Every line that includes the word "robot" needs to be copied from the listing.

_DATASET_
......

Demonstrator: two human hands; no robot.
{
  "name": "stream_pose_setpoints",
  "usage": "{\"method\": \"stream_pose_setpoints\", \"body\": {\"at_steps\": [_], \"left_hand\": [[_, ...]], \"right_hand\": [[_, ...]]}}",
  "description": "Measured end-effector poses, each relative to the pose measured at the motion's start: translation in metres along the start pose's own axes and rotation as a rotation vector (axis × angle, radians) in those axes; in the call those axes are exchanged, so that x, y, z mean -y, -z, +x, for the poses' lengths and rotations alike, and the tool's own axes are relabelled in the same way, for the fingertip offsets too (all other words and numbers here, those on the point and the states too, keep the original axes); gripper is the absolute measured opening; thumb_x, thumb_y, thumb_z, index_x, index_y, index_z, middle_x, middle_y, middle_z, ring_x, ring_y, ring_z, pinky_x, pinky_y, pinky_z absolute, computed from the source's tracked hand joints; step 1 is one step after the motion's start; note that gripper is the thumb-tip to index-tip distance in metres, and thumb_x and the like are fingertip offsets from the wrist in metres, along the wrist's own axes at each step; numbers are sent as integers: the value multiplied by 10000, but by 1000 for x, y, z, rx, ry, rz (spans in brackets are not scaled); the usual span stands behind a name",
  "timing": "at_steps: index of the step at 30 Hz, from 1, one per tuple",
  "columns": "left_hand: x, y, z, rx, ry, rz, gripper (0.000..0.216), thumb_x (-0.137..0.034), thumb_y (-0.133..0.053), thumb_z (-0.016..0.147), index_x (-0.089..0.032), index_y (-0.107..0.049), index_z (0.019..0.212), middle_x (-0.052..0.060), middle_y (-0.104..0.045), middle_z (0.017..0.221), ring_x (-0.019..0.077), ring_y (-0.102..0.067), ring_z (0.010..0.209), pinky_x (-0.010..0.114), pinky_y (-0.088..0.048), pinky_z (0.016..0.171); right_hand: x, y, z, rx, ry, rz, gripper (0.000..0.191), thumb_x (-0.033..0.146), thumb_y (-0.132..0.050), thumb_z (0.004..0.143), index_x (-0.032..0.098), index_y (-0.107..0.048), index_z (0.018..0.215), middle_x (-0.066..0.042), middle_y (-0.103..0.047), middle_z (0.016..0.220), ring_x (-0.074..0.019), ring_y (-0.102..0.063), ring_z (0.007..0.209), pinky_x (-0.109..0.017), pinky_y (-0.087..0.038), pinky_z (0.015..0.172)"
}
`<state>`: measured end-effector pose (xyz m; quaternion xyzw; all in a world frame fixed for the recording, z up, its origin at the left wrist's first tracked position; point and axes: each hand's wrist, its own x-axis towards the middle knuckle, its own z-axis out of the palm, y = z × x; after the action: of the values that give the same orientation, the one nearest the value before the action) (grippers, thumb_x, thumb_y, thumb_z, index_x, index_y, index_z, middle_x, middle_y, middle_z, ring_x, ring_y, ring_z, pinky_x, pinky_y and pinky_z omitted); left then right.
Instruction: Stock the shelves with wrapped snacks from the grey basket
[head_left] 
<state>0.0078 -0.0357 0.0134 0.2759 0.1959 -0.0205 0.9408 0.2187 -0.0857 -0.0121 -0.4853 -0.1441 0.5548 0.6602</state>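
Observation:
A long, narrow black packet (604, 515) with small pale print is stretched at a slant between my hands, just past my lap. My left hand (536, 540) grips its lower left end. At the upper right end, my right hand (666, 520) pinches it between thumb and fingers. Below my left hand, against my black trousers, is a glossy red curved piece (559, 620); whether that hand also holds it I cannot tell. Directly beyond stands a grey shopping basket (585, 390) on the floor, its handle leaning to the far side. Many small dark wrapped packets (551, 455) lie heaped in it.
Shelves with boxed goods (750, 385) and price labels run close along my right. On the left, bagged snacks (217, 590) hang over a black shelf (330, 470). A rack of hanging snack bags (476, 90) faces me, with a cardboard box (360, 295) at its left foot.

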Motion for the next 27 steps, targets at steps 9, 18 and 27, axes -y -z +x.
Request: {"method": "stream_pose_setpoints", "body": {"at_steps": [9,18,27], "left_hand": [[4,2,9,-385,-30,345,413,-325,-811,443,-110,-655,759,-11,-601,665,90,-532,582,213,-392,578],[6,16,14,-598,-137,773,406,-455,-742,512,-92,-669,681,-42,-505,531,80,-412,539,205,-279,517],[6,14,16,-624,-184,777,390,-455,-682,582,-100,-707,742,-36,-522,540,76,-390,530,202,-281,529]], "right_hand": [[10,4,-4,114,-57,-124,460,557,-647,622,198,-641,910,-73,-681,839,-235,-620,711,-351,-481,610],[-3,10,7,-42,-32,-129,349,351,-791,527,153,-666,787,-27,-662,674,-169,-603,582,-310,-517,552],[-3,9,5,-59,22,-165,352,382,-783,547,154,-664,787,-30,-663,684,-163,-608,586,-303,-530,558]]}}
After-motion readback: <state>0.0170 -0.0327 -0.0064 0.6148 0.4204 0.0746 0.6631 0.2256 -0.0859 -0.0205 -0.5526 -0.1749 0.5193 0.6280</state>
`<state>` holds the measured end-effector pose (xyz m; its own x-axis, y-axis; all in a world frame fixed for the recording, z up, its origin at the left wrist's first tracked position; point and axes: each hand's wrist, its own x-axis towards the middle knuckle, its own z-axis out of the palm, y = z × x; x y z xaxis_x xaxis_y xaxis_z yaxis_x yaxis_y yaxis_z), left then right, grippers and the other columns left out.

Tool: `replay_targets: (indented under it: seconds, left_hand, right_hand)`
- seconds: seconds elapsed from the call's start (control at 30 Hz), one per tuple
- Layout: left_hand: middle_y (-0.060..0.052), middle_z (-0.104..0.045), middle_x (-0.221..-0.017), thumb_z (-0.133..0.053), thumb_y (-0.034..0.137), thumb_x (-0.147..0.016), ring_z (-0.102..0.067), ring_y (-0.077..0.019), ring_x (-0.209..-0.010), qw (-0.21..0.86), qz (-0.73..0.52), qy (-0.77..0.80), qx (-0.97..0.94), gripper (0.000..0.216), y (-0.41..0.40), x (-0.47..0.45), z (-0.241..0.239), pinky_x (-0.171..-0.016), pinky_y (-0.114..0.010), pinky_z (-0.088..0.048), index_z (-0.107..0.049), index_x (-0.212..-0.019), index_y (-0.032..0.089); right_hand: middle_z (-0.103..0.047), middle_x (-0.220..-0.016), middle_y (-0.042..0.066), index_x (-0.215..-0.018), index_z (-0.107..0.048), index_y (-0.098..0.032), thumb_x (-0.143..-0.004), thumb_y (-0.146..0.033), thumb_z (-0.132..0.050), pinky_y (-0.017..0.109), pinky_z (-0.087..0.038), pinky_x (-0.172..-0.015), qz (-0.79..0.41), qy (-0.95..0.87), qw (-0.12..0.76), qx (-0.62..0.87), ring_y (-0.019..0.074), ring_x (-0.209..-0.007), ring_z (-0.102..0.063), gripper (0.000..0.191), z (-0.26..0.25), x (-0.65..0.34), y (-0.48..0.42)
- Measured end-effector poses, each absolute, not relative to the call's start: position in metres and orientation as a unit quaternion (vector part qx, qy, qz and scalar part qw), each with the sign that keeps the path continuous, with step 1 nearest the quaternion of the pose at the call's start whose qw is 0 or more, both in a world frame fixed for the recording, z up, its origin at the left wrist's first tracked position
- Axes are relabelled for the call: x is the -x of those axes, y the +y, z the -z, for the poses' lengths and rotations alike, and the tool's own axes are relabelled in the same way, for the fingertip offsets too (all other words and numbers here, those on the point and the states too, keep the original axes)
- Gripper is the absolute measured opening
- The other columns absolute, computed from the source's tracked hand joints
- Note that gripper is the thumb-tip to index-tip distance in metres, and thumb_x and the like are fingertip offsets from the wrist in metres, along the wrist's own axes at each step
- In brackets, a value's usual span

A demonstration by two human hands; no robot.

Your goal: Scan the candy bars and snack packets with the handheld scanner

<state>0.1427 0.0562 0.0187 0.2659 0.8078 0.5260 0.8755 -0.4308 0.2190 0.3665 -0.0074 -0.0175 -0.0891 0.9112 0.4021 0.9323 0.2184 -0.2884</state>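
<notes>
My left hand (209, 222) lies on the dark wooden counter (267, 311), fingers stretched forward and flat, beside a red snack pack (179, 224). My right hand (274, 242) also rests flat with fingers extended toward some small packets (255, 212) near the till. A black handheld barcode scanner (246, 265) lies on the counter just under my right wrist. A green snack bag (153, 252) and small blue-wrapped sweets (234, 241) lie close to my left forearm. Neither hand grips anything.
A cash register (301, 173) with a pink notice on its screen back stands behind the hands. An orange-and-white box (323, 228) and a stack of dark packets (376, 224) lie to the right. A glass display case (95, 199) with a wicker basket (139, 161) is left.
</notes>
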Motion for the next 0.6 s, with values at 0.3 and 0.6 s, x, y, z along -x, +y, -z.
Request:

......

_SOLUTION_
Demonstrator: two human hands; no robot.
A demonstration by two human hands; no robot.

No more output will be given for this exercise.